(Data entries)
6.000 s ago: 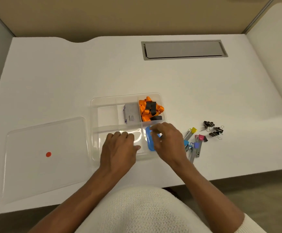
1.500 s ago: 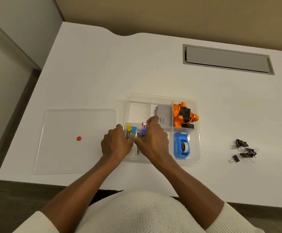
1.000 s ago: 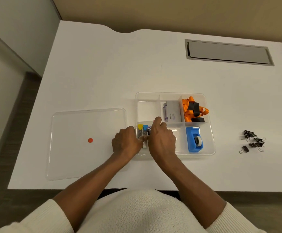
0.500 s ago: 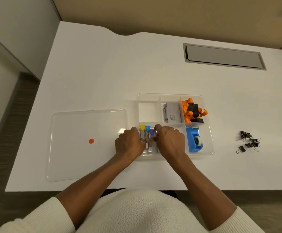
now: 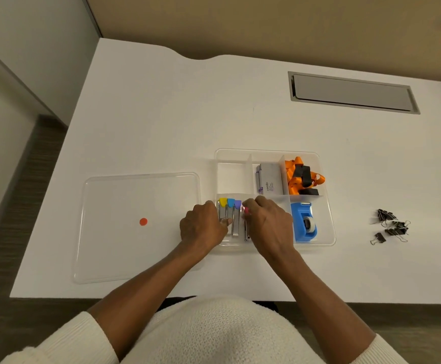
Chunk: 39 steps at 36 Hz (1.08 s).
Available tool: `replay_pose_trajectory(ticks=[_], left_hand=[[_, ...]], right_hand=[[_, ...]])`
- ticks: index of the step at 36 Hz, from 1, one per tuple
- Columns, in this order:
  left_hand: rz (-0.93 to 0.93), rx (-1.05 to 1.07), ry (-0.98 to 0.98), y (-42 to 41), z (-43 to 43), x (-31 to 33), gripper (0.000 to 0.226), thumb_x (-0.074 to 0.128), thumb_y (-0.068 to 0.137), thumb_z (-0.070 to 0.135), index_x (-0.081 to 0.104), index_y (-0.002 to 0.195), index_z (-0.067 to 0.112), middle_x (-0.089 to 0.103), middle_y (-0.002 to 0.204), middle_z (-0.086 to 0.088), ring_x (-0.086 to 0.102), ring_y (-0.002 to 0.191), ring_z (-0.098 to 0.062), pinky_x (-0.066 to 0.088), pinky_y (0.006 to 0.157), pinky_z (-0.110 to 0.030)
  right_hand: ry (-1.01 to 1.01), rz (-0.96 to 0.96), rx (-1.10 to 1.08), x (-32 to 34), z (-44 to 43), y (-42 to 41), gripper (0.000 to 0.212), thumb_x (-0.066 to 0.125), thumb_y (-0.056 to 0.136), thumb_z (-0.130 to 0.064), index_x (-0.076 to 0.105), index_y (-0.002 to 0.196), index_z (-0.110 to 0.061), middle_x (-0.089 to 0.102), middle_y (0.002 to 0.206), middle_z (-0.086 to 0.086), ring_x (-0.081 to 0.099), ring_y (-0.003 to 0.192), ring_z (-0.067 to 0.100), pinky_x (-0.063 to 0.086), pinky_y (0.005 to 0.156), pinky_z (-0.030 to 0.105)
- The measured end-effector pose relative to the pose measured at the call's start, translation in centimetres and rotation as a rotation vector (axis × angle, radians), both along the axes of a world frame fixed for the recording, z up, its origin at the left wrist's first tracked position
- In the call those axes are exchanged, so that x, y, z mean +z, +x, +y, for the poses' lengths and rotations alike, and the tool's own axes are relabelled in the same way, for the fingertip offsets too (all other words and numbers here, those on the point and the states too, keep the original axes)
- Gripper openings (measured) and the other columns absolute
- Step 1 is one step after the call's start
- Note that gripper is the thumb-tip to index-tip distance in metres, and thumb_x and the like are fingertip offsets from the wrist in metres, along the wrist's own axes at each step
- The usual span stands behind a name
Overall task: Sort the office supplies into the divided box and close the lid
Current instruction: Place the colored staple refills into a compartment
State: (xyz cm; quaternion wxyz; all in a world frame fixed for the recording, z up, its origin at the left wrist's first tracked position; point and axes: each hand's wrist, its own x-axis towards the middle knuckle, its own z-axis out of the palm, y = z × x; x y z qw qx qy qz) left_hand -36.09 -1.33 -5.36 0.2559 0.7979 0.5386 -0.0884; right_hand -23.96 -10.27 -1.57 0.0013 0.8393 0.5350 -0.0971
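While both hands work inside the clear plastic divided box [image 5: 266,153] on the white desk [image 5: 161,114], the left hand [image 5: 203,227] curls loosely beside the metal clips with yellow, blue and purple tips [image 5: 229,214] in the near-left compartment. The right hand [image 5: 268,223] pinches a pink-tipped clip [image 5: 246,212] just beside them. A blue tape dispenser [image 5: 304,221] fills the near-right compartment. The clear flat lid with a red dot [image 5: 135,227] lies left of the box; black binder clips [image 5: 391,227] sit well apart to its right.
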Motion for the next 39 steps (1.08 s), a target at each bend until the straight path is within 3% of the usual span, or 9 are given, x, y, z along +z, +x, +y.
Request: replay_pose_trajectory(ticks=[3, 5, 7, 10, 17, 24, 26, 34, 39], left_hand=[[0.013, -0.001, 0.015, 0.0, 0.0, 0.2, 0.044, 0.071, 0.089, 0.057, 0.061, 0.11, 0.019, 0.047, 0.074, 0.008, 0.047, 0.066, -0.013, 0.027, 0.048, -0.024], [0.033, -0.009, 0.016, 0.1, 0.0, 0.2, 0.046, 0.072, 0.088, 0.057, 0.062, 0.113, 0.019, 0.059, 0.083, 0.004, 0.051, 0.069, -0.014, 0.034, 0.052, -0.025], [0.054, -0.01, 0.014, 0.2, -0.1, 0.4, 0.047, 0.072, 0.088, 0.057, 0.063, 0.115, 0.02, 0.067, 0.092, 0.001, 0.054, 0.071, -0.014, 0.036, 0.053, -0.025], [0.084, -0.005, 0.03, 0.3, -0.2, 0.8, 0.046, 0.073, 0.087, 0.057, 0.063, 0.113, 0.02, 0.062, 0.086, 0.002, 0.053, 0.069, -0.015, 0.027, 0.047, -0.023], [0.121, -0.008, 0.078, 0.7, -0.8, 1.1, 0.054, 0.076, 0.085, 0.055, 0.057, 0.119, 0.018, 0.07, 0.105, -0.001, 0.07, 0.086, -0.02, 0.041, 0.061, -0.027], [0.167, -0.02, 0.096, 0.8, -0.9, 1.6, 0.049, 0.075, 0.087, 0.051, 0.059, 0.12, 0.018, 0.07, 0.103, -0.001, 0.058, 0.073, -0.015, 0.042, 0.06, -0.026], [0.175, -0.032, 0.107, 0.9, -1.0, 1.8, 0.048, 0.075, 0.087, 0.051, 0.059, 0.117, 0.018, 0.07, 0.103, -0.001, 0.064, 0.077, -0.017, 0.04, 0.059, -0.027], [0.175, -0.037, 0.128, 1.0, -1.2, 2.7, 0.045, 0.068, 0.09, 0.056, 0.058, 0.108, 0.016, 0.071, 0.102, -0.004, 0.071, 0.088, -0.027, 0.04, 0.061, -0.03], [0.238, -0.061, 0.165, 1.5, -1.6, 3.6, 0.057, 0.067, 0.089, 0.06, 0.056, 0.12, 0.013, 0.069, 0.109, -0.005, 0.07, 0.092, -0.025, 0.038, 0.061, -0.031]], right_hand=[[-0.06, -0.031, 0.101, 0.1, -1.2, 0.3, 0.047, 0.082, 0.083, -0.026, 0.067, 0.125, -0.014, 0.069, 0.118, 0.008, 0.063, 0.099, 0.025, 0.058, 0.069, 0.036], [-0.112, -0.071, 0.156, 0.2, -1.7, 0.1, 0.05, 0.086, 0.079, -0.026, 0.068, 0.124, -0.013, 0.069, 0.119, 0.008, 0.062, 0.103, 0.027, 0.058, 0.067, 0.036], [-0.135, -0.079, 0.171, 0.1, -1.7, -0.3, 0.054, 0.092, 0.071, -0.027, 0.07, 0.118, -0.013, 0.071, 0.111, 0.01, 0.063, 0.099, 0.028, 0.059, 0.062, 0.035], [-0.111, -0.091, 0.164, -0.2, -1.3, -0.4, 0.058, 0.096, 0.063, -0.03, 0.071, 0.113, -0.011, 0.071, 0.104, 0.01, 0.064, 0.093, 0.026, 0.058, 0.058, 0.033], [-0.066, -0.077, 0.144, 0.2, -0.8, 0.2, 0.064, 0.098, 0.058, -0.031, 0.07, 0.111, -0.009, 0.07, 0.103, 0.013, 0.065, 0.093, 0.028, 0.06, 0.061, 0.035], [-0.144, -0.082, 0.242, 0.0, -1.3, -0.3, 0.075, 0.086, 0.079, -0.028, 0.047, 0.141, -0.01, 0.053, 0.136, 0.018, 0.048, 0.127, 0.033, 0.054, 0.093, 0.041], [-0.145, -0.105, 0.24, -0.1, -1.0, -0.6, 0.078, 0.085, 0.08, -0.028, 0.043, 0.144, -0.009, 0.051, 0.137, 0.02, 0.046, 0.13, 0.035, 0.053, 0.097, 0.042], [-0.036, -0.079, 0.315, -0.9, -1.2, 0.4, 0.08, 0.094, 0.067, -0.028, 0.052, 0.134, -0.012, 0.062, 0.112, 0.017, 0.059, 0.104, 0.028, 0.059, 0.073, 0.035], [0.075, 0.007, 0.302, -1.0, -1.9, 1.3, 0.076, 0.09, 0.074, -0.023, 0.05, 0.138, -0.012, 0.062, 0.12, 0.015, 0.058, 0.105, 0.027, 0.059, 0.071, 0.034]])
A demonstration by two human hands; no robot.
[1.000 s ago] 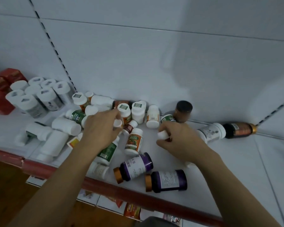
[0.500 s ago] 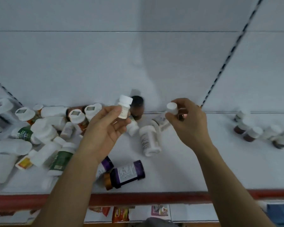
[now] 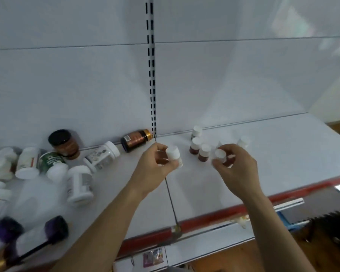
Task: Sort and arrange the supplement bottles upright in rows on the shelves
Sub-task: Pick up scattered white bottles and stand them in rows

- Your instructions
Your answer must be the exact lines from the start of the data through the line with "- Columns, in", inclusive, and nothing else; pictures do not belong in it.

- Output for this exercise
6.000 s ago: 
1.500 s ago: 
1.000 s ago: 
0.500 s ago: 
now: 
Chunk: 39 steps at 36 Hz (1.08 s).
Available tool: `replay_pose_trajectory(ticks=[_], left_hand=[[_, ...]], right_hand=[[_, ...]])`
- ticks: index of the step at 36 Hz, from 1, one per tuple
- Columns, in this order:

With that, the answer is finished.